Parameter Type Description

bucketSpace

String

Specify the bucket space to visit. Document types marked as global exist in a separate bucket space from non-global document types. When visiting a particular document type, the bucket space is automatically deduced based on the provided type name. When visiting at a root /document/v1/ level this information is not available, and the non-global ("default") bucket space is visited by default. Specify global to visit global documents instead. Supported values: default (for non-global documents) and global.

cluster

String

Name of content cluster to GET from, or visit.

concurrency

Integer

Sends the given number of visitors in parallel to the backend, improving throughput at the cost of resource usage.
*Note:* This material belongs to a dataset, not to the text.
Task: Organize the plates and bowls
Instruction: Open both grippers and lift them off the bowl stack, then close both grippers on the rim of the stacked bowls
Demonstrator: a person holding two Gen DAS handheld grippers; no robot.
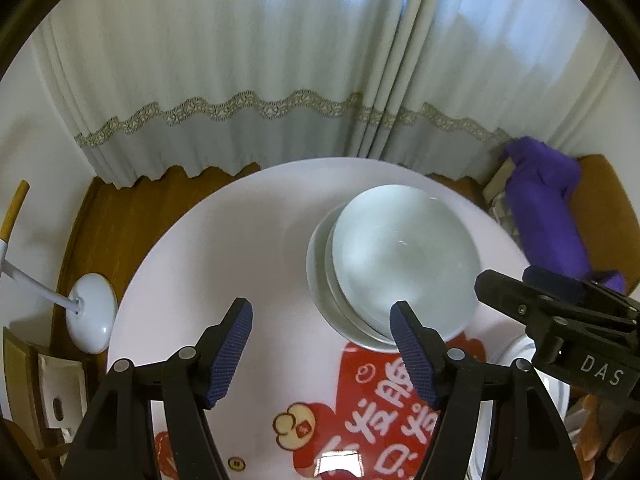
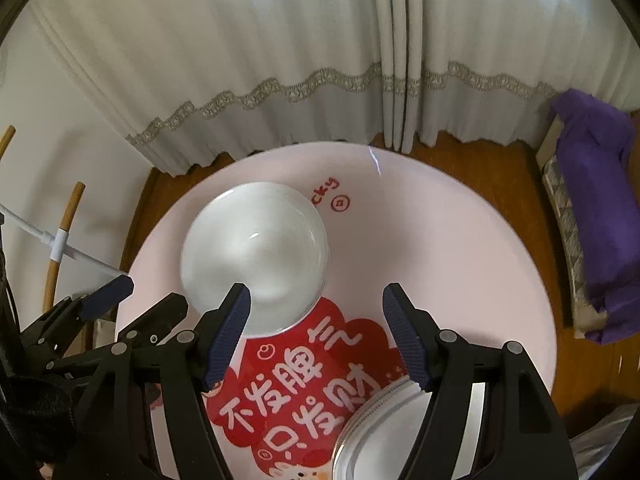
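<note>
A stack of white bowls (image 1: 400, 256) sits on the round pink table (image 1: 224, 248), the top bowl nested in wider ones beneath it. My left gripper (image 1: 320, 312) hovers open just in front of the stack's left side; its right pad overlaps the near rim, and nothing lies between the pads. In the right wrist view the same bowls (image 2: 256, 256) are ahead on the left, and my right gripper (image 2: 316, 294) is open over the red print with nothing in it. A white plate (image 2: 400, 432) lies under its right finger. Each gripper shows in the other's view: the right (image 1: 520, 280), the left (image 2: 140, 300).
White curtains (image 1: 280, 80) hang behind the table. A purple cloth bundle (image 2: 592, 208) lies on the wooden floor (image 2: 480, 160) to the right. A white stand base (image 1: 90, 312) and wooden sticks (image 2: 64, 232) are at the left, beyond the table edge (image 2: 132, 264).
</note>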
Default is 1. When stream=true, concurrency limits the maximum concurrency, which is otherwise unbounded, but controlled by a dynamic throttle policy.

Important: Given a concurrency parameter of N, the worst case for memory used while processing the request grows linearly with N, unless stream mode is turned on. This is because the container currently buffers all response data in memory before sending them to the client, and all sent visitors must complete before the response can be sent.

condition

String

For test-and-set. Run a document operation conditionally — if the condition fails, a 412 Precondition Failed is returned. See example.

continuation

String

When visiting, a continuation token is returned as the "continuation" field in the JSON response, as long as more documents remain. Use this token as the continuation parameter to visit the next chunk of documents. See example.

create

Boolean

If true, updates to non-existent documents will create an empty document to update. See create if nonexistent.

destinationCluster

String

Name of content cluster to copy to, during a copy visit.

dryRun

Boolean

Used by the vespa-feed-client using --speed-test for bandwidth testing, by setting to true.

fieldSet

String

A field set string with the set of document fields to fetch from the backend. Default is the special [document] fieldset, returning all document fields. To fetch specific fields, use the name of the document type, followed by a comma-separated list of fields (for example music:artist,song to fetch two fields declared in music.sd).

route

String

The route for single document operations, and for operations generated by copy, update or deletion visits. Default value is default. See routes.

selection

String

Select only a subset of documents when visiting — details in document selector language.

sliceId

Integer

The slice number of the visit represented by this HTTP request. This number must be non-negative and less than the number of slices specified for the visit - e.g., if the number of slices is 10, sliceId is in the range [0-9].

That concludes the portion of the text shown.